• _What to work on_: Pick out every line of the entries below where "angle" occurs, and copy those lines.

══════

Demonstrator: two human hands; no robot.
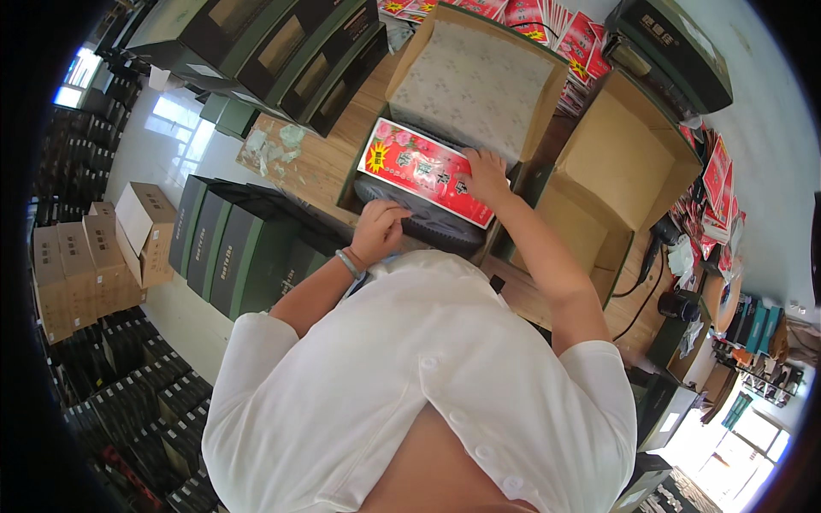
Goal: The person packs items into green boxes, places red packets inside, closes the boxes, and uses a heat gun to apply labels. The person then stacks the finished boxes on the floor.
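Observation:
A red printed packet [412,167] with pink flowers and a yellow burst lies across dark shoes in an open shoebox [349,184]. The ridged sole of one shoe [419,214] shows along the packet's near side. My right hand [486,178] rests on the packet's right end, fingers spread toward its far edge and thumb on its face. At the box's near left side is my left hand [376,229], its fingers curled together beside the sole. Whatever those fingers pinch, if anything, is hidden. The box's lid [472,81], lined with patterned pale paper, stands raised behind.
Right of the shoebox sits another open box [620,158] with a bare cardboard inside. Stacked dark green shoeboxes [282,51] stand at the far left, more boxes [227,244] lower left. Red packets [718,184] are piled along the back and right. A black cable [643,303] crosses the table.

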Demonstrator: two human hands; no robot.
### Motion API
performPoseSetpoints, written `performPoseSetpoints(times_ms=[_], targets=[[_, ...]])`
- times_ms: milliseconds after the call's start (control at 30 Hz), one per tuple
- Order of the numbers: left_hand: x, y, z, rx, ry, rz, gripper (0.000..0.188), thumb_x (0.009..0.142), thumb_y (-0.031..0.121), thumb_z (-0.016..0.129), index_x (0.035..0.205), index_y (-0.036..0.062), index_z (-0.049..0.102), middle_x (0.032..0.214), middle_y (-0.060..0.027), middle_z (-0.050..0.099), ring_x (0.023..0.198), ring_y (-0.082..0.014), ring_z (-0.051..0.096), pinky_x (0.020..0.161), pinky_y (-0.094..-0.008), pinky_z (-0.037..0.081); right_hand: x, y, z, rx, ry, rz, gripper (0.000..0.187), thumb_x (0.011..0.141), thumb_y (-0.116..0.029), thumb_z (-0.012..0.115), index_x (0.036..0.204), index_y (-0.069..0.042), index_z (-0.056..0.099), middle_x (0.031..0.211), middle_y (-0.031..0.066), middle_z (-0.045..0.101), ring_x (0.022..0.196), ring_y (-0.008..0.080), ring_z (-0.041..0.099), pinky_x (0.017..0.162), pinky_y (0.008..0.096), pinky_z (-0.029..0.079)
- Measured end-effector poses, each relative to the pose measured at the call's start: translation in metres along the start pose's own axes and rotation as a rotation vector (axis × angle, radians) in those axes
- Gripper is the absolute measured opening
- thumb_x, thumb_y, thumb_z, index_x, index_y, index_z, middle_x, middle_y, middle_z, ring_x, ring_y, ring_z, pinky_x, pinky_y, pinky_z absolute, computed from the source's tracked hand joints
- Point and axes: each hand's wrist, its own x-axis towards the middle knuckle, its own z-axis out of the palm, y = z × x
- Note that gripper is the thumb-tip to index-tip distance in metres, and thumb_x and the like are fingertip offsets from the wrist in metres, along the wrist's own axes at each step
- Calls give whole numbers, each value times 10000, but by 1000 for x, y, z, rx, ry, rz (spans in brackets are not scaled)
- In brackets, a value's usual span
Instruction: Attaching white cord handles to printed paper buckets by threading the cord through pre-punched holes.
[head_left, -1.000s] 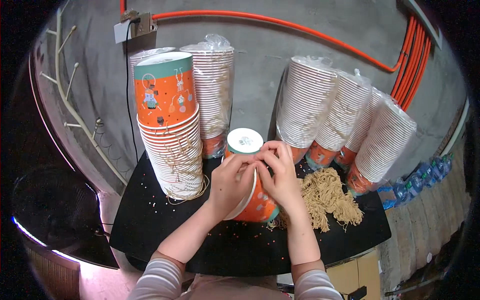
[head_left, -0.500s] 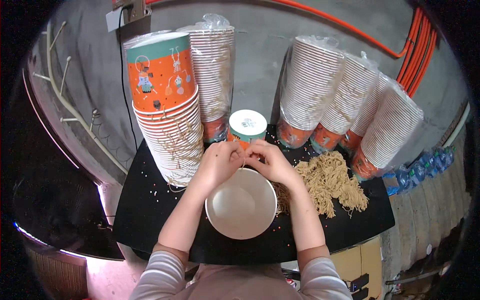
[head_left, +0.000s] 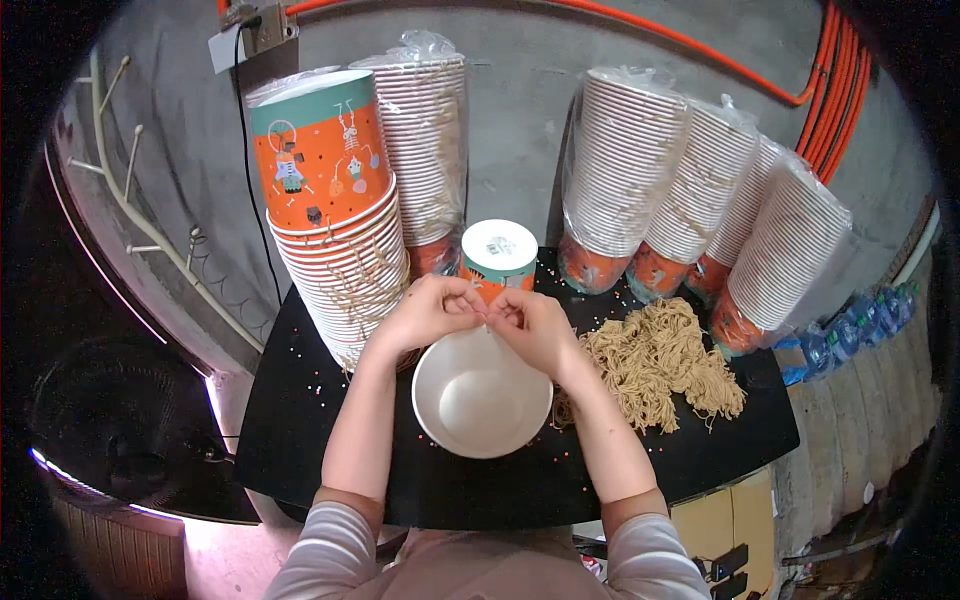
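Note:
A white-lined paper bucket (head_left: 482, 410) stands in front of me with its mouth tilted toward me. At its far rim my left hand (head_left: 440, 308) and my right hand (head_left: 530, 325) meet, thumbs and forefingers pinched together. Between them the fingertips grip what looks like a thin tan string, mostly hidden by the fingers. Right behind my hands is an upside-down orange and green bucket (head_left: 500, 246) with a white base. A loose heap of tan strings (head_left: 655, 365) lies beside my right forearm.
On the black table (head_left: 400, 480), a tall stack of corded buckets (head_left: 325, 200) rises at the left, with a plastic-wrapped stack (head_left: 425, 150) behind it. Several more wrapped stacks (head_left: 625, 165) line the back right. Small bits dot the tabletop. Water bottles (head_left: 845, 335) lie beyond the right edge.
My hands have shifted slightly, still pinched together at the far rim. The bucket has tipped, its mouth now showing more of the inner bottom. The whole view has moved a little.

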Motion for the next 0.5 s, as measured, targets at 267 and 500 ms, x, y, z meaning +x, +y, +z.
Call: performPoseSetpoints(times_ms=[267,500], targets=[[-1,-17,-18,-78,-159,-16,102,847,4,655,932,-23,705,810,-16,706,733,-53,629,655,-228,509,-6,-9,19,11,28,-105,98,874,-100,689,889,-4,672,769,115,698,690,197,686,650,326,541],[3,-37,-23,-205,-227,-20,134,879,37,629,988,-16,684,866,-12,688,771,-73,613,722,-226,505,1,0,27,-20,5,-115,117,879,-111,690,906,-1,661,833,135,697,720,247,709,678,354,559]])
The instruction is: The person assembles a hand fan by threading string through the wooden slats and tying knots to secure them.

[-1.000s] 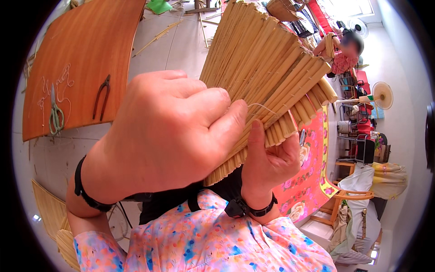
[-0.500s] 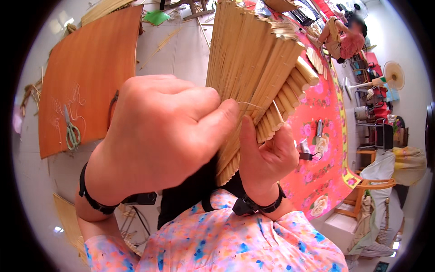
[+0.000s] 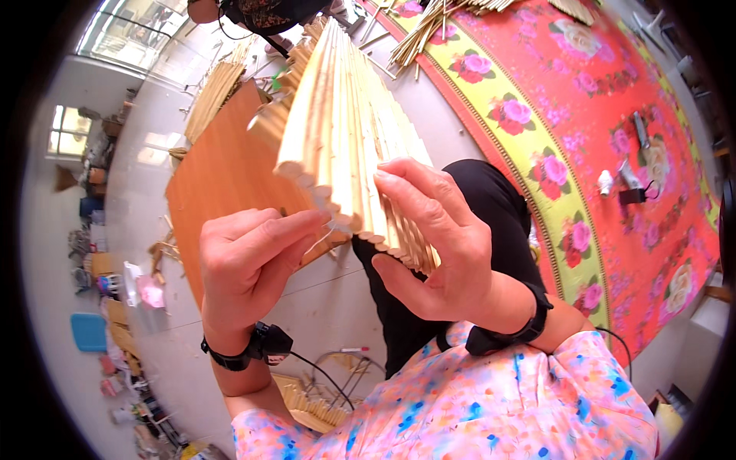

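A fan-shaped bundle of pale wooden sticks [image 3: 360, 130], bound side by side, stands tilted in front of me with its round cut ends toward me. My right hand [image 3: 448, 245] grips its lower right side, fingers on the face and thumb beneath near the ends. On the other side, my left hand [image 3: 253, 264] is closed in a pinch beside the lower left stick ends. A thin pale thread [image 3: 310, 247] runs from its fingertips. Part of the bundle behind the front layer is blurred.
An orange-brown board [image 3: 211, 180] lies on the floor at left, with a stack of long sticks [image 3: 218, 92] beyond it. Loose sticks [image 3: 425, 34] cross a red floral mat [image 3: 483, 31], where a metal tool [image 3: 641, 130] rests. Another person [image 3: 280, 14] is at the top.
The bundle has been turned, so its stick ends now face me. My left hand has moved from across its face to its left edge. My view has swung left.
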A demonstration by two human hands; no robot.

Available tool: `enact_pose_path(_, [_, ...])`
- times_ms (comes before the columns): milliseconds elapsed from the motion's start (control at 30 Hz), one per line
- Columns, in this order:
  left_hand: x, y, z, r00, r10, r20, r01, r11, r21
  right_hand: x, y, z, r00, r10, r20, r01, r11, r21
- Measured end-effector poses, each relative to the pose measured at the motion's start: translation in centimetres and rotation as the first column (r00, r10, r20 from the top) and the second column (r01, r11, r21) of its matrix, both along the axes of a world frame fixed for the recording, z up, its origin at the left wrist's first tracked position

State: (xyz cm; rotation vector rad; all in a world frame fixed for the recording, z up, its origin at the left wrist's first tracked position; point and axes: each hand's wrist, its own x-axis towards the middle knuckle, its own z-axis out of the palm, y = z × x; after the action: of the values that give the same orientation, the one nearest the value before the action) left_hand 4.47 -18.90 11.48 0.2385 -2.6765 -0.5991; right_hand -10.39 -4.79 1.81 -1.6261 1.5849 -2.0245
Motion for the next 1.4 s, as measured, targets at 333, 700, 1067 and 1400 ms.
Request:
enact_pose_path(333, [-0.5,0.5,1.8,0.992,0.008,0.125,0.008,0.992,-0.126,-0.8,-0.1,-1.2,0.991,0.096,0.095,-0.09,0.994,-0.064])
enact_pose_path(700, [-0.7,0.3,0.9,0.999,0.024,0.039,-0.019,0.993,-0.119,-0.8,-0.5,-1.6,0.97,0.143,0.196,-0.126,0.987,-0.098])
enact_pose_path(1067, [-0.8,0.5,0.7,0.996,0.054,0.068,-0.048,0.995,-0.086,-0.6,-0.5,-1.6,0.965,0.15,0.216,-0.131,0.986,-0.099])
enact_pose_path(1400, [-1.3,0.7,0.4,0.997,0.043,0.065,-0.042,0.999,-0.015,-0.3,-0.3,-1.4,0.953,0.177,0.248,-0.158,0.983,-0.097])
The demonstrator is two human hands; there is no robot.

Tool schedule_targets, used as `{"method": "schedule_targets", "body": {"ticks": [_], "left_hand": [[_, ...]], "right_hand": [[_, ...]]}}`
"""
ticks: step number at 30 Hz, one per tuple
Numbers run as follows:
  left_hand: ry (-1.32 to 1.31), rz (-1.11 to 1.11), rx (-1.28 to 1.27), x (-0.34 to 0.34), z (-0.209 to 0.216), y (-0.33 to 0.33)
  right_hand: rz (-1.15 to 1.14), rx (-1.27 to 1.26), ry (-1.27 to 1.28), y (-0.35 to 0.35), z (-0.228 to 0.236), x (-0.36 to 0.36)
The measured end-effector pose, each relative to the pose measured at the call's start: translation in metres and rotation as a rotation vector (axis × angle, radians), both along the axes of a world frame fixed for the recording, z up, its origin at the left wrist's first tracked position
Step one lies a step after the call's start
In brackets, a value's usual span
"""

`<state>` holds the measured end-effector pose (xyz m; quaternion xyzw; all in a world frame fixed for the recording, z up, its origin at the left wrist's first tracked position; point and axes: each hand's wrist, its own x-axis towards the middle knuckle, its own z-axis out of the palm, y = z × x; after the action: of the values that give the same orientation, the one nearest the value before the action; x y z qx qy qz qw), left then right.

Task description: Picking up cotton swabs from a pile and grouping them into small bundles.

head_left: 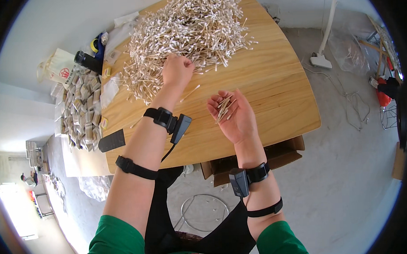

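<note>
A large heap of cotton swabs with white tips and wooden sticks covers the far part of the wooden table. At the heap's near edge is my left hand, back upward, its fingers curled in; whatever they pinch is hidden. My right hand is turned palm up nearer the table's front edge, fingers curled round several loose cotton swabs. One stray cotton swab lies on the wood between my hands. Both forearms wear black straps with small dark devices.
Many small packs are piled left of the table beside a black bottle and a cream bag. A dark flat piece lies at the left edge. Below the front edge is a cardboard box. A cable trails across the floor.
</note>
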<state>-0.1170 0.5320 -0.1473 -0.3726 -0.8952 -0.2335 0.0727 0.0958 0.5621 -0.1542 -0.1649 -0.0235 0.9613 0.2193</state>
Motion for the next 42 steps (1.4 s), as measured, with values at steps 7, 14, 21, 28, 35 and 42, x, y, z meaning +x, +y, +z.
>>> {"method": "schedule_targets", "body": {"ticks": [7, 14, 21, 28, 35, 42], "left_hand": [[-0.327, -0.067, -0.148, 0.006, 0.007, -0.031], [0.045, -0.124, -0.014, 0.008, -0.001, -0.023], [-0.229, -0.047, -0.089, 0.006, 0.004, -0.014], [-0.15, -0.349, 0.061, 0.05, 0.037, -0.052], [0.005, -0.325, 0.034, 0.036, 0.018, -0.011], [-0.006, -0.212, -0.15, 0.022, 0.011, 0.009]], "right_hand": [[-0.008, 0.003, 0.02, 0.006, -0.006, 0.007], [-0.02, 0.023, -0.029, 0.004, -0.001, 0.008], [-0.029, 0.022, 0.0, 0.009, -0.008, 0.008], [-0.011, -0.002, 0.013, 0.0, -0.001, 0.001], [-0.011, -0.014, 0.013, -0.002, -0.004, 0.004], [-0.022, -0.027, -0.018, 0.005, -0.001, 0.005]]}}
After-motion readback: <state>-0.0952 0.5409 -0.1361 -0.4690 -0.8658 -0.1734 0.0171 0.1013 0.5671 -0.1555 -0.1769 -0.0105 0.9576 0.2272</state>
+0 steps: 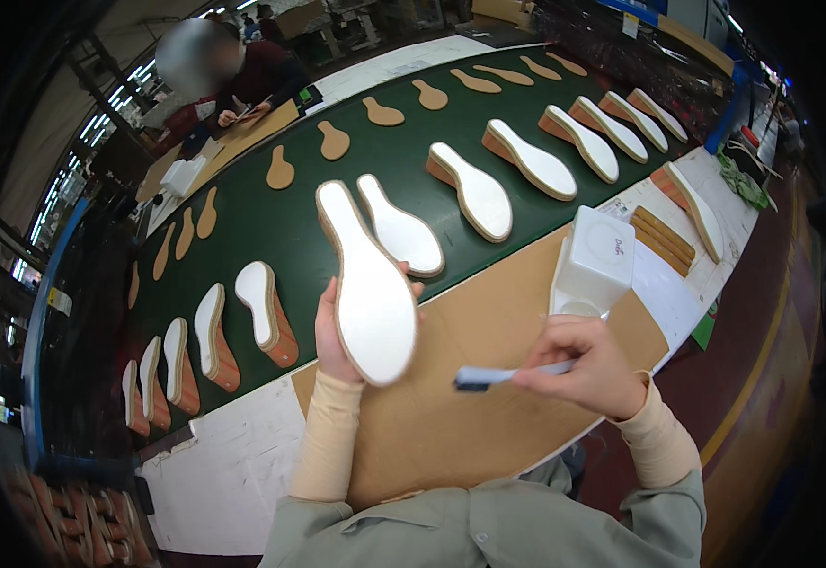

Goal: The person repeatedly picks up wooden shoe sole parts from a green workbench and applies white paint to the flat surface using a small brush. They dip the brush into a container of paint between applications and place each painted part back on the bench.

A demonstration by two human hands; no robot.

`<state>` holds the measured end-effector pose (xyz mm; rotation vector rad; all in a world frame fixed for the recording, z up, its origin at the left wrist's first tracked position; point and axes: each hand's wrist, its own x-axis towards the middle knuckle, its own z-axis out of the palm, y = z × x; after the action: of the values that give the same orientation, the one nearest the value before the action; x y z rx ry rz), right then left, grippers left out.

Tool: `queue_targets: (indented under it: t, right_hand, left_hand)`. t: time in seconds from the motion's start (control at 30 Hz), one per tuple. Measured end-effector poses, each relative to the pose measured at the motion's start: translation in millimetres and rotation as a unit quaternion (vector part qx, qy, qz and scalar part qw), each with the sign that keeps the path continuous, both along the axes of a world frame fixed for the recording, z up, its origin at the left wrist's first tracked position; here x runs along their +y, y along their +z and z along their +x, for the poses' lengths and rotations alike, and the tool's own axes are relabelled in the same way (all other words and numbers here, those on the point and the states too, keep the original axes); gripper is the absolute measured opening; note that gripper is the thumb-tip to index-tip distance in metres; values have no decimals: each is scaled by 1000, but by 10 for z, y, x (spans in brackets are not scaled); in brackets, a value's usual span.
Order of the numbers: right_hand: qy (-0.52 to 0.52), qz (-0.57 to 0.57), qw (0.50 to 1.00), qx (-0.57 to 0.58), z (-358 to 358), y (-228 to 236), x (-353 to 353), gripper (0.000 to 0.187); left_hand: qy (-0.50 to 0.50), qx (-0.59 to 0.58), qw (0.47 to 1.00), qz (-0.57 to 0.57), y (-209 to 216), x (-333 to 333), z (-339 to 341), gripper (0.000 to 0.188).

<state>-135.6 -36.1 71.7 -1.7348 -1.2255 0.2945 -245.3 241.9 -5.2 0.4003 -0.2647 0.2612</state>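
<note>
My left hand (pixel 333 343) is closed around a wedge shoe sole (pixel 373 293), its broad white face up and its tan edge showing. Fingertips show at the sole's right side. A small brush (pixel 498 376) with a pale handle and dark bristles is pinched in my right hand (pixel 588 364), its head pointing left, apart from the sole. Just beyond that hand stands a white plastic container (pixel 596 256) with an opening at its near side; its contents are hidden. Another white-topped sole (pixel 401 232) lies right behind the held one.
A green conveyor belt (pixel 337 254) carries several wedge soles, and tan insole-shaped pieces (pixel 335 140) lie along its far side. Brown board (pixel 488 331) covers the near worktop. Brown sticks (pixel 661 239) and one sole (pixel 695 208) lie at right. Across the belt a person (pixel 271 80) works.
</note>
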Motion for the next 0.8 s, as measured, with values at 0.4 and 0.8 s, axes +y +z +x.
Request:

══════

• _Answer to the exercise_:
- Measured end-effector poses, each relative to the pose measured at the call's start: translation in metres along the start pose's own axes and rotation as a rotation vector (axis × angle, radians) in those axes
The measured end-effector pose, each relative to the pose measured at the call's start: translation in metres and rotation as a rotation vector (axis × angle, radians), both along the axes of a world frame fixed for the recording, z up, its origin at the left wrist's first tracked position

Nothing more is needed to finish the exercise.